- _COLLECTED MATERIAL_
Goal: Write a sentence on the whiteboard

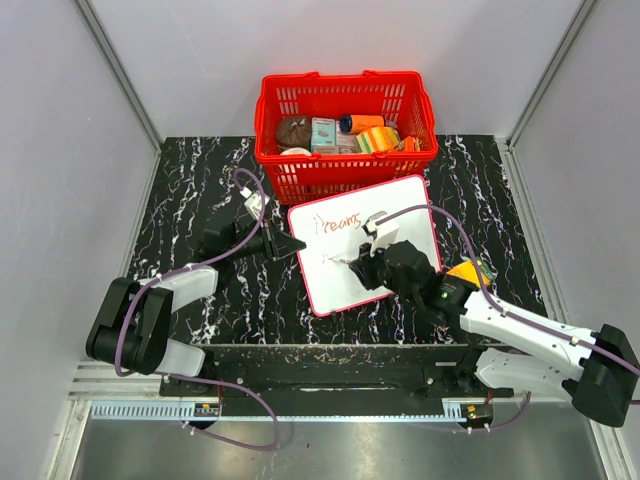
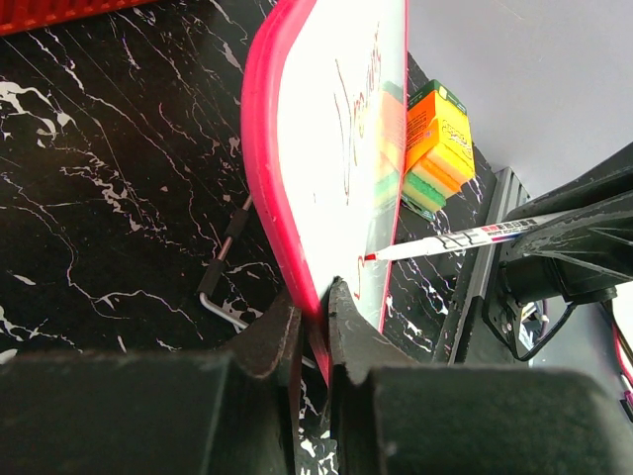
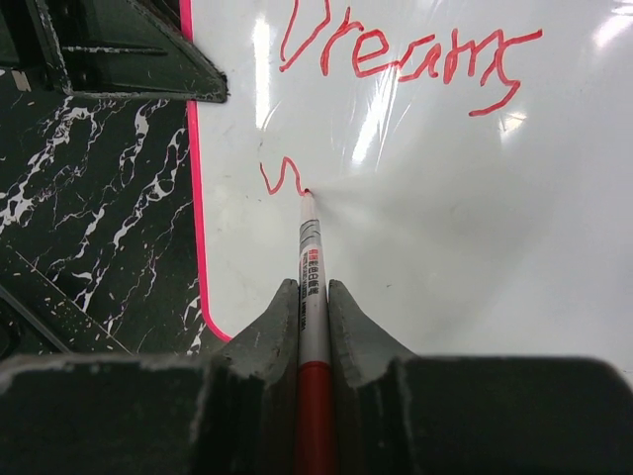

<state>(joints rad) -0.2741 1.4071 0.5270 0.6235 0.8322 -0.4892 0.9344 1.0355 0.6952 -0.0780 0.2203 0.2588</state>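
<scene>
Pinching marker (image 3: pixel 310 247) in right gripper (image 3: pixel 313 287), tip on whiteboard (image 1: pixel 340 285) before basket (image 1: pixel 345 95), sentence (image 3: pixel 406 54) reading "Dreams" plus squiggle beneath, left gripper (image 2: pixel 315 297) clamping pink rim, seen close only from left wrist.

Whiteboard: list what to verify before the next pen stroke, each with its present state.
1. ok: marker is clamped between right fingers.
2. ok: marker tip touches whiteboard at the stroke's end.
3. ok: left fingers pinch the whiteboard's rim.
4. ok: first line, "Dreams", is written.
5. not ok: second line is only a first squiggle.
6. ok: bare board lies right of the tip for more letters.
</scene>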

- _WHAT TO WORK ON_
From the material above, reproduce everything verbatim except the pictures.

- _ANSWER TO THIS TASK_
Goal: Write a sentence on the whiteboard


<state>(joints rad) -0.2741 1.4071 0.5270 0.6235 0.8322 -0.4892 0.9344 1.0355 0.6952 -0.0780 0.2203 0.2588</state>
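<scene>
Pinching marker (image 3: pixel 310 247) in right gripper (image 3: pixel 313 287), tip on whiteboard (image 1: pixel 340 285) before basket (image 1: pixel 345 95), sentence (image 3: pixel 406 54) reading "Dreams" plus squiggle beneath, left gripper (image 2: pixel 315 297) clamping pink rim, seen close only from left wrist.

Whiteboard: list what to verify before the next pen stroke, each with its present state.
1. ok: marker is clamped between right fingers.
2. ok: marker tip touches whiteboard at the stroke's end.
3. ok: left fingers pinch the whiteboard's rim.
4. ok: first line, "Dreams", is written.
5. not ok: second line is only a first squiggle.
6. ok: bare board lies right of the tip for more letters.
</scene>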

No more output will be given for this exercise.